If possible, set up your work area so you can stand upright with your chest out when you make calls. Hang a mirror somewhere that lets you see your posture and/or expression while you speak. Try using a cordless headset so you can move your arms around freely, as this also tends to energize your voice.
If you are not satisfied or completely mess up the delivery of your voicemail message, DO NOT STOP. Regain your composure, correct yourself immediately if you made a mistake, and keep going until you finish your message.
Most voicemail systems offer the ability to listen, save, delete, and even re-record your message by pressing the # key on your telephone after you stop talking. The options will vary by system, so pay close attention to the instructions you will hear after pressing the # key.
It’s a good idea to listen to every message you leave – even if you know you don’t want to delete it. This will help you improve steadily over time.
Every Voicemail Matters
While most of this post has focused on prospecting voicemails, you should take time to prepare every voicemail message you leave – even to current customers, partners, and vendors. Just bear in mind that you may not need to provide your email address or repeat your phone number twice for people you contact regularly.

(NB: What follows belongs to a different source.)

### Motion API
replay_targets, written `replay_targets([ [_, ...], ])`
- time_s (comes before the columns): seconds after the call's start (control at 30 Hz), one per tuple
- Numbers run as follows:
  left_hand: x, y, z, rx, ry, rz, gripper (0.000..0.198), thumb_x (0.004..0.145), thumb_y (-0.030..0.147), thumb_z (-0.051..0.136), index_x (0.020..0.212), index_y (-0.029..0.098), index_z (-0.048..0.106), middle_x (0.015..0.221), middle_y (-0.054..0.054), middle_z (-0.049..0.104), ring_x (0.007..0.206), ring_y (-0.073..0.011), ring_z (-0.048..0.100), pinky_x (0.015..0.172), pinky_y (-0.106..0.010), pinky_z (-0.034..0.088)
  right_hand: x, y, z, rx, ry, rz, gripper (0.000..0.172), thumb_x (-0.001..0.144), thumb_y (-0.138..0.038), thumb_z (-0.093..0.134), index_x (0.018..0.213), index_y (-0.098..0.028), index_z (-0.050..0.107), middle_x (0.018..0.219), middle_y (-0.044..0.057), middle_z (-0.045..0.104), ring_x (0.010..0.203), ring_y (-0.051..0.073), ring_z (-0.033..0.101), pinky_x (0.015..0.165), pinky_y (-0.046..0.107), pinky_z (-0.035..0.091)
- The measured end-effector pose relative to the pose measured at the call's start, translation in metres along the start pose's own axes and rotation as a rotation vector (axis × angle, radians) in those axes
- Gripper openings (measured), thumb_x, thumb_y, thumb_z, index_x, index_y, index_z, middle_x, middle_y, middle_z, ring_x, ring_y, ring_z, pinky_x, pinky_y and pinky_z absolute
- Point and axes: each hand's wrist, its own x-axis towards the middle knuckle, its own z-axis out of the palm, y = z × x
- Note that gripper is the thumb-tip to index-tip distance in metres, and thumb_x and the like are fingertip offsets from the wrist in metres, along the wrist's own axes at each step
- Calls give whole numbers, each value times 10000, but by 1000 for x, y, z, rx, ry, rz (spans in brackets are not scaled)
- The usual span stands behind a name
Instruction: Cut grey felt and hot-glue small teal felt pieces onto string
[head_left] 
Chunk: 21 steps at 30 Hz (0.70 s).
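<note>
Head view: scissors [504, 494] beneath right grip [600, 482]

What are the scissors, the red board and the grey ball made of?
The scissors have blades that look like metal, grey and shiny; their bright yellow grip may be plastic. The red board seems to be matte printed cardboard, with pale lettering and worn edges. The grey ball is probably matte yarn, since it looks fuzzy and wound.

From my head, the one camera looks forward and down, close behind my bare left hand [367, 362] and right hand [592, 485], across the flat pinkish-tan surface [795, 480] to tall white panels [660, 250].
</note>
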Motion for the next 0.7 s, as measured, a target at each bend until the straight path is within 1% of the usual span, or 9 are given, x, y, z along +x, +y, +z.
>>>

Taking time to deliver concise and engaging voicemail messages to all of your business associates will increase your stature in their eyes.
How do you feel about leaving voicemail messages for new prospects?
How do you prepare and rehearse the voicemail messages you leave?
How often are your voicemails returned?
Happy selling this week. Remember, it’s an abundant world so focus on building value and detach from the outcome.